**PROBLEM STATEMENT:** Say how many lines in the data hold "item". Nothing else belongs in the answer.

───

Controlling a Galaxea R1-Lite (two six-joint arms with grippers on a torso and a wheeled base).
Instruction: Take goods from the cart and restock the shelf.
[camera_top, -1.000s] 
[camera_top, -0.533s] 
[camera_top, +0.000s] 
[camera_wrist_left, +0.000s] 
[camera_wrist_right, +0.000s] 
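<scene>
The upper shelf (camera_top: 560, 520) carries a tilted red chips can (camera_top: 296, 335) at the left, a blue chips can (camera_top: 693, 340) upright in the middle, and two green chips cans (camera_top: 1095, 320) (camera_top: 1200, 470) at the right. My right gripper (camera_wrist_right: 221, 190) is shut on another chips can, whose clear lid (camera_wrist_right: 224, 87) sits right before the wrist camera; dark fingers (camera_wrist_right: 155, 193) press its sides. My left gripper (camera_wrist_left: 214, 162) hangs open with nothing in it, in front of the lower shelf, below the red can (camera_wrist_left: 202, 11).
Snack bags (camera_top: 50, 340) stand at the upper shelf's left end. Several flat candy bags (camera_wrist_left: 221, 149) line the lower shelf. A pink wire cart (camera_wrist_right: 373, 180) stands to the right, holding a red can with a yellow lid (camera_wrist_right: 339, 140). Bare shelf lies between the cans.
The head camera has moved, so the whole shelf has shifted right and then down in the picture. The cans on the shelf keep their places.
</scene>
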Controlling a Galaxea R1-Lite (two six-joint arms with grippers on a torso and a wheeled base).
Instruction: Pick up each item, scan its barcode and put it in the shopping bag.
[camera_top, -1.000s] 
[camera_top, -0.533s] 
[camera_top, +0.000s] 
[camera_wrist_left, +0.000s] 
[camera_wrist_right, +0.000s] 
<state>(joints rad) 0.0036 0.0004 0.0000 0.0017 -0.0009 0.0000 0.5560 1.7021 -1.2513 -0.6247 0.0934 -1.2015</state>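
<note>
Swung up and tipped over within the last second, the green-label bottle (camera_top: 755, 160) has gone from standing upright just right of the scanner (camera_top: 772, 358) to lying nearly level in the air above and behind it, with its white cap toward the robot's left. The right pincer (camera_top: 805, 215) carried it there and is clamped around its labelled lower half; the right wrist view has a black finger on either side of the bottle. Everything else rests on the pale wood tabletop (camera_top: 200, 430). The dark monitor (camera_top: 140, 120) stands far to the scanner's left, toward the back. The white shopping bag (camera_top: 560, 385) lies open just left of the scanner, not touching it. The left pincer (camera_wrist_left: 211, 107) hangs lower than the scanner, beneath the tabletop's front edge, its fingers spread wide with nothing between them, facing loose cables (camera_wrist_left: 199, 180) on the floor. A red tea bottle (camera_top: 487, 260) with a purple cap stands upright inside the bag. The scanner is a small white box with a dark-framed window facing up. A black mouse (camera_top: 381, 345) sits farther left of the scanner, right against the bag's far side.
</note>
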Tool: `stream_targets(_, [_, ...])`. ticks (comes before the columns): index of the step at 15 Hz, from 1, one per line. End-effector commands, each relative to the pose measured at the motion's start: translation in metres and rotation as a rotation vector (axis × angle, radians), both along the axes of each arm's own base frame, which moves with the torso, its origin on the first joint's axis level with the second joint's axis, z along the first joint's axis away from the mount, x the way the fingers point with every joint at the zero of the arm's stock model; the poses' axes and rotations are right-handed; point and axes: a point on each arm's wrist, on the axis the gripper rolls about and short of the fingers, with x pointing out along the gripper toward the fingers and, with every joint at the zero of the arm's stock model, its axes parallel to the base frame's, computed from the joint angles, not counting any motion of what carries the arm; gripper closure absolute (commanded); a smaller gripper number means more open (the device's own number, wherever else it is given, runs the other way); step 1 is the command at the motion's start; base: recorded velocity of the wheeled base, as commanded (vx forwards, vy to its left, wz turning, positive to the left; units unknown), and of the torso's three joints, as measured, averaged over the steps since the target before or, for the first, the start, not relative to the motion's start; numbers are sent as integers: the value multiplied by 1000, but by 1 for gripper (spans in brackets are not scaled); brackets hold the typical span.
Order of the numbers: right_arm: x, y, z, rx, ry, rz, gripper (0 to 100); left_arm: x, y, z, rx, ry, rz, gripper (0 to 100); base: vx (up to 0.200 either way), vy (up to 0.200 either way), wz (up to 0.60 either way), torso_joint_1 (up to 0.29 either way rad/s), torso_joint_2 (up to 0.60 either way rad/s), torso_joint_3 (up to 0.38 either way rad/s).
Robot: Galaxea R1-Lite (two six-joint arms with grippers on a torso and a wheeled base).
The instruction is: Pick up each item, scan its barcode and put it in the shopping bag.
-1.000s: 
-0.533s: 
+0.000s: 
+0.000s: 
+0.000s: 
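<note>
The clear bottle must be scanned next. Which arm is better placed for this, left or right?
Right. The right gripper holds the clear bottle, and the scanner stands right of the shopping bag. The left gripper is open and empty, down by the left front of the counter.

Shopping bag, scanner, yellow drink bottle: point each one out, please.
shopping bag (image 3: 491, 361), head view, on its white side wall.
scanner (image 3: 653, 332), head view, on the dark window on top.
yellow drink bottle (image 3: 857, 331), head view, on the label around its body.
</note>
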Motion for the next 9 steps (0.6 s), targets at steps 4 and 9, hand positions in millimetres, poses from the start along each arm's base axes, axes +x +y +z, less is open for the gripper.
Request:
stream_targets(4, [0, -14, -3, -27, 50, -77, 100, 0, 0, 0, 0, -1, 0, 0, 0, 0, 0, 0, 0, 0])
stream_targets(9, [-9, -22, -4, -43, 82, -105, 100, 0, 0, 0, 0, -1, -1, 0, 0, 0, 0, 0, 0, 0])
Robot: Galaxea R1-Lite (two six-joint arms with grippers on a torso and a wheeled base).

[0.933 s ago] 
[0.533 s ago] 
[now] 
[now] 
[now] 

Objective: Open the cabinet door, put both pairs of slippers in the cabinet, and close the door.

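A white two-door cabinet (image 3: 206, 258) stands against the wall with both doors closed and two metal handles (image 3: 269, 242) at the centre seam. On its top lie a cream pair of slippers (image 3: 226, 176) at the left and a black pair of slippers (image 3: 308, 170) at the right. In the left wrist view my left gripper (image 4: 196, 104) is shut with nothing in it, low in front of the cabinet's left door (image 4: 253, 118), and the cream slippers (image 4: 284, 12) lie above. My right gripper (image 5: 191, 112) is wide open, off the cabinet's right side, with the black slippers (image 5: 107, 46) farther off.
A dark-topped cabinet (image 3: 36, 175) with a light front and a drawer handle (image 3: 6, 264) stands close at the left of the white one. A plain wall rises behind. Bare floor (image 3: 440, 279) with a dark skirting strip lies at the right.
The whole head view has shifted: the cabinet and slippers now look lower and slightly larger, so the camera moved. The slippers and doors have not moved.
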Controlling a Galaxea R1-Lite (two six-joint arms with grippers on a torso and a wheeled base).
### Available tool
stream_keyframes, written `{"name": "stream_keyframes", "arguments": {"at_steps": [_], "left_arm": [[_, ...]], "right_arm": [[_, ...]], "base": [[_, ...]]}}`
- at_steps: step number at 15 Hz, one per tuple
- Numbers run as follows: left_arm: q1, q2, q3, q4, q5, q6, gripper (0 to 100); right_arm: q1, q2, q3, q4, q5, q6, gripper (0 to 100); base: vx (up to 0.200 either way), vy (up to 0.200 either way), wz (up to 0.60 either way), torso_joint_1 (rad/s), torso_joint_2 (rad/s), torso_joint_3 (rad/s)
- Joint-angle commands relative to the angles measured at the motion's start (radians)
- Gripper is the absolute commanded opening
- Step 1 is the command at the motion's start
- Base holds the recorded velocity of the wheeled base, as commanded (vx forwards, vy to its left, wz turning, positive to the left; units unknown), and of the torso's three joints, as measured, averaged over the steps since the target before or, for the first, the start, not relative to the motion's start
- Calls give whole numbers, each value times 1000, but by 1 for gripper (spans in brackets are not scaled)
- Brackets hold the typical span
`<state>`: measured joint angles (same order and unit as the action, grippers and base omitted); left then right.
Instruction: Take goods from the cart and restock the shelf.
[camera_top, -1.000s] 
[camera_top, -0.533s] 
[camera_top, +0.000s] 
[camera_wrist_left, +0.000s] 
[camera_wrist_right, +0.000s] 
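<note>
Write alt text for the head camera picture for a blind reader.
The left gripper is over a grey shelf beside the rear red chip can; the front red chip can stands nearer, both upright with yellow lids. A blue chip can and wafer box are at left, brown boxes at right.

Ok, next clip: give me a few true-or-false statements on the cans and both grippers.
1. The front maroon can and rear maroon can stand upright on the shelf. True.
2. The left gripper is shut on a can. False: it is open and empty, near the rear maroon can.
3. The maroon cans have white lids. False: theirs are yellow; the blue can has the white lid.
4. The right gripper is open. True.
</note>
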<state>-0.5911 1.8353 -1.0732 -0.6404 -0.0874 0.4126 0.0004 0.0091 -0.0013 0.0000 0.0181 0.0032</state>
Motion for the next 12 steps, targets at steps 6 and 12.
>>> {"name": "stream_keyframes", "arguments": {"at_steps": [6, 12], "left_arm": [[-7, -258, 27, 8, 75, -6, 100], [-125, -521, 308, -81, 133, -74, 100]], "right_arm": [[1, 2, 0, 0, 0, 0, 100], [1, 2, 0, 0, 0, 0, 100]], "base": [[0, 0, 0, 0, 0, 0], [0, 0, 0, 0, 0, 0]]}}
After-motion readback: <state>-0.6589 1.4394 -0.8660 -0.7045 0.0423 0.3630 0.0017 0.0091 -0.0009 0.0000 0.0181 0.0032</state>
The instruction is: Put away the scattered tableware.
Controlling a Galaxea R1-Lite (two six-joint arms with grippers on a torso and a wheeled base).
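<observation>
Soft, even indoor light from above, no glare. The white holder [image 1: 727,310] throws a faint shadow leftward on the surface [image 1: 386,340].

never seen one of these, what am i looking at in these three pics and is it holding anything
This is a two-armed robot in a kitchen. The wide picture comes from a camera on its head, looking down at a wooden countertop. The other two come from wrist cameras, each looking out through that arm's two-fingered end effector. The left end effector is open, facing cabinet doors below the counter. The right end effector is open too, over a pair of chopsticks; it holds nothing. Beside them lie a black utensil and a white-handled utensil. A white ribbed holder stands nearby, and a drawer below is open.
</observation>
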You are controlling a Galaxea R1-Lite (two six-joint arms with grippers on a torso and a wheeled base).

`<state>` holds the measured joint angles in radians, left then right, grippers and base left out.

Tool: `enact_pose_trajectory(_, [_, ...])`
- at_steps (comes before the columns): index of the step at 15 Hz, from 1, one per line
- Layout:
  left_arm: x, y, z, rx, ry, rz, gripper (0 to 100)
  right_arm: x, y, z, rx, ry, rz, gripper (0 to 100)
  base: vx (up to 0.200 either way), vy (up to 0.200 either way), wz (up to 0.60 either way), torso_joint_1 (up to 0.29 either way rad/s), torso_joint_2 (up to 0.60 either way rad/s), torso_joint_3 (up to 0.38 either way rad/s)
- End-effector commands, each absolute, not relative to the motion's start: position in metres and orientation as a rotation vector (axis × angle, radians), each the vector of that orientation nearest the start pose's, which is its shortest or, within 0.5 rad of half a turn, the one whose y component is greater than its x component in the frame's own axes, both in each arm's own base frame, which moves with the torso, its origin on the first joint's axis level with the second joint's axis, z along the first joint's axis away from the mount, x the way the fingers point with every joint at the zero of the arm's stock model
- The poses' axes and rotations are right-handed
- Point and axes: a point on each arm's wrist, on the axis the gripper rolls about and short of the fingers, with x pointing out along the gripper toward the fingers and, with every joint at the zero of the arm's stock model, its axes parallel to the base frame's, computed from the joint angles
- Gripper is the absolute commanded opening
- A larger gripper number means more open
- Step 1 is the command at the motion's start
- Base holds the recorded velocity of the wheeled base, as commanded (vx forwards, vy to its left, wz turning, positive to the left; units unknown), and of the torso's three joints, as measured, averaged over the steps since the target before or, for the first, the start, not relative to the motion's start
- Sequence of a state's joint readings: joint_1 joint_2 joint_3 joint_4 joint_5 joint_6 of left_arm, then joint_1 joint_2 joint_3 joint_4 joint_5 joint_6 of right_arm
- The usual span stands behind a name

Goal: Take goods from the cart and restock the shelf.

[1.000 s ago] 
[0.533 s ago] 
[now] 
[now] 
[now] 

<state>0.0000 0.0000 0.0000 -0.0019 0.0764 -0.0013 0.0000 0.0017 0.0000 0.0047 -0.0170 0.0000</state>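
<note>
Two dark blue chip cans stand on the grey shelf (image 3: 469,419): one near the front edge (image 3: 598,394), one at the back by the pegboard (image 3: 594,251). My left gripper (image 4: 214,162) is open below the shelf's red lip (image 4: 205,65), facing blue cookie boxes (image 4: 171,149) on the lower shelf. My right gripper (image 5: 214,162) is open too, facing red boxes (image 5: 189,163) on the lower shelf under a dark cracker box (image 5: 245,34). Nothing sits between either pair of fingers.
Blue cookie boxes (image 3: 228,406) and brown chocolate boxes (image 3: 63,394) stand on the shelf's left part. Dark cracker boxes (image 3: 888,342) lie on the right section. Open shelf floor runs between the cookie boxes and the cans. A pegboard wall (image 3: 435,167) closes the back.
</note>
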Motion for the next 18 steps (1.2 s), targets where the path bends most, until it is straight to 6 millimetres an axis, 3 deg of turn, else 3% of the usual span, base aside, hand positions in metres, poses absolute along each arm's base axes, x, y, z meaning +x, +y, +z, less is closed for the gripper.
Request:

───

**ANSWER BOX:** 2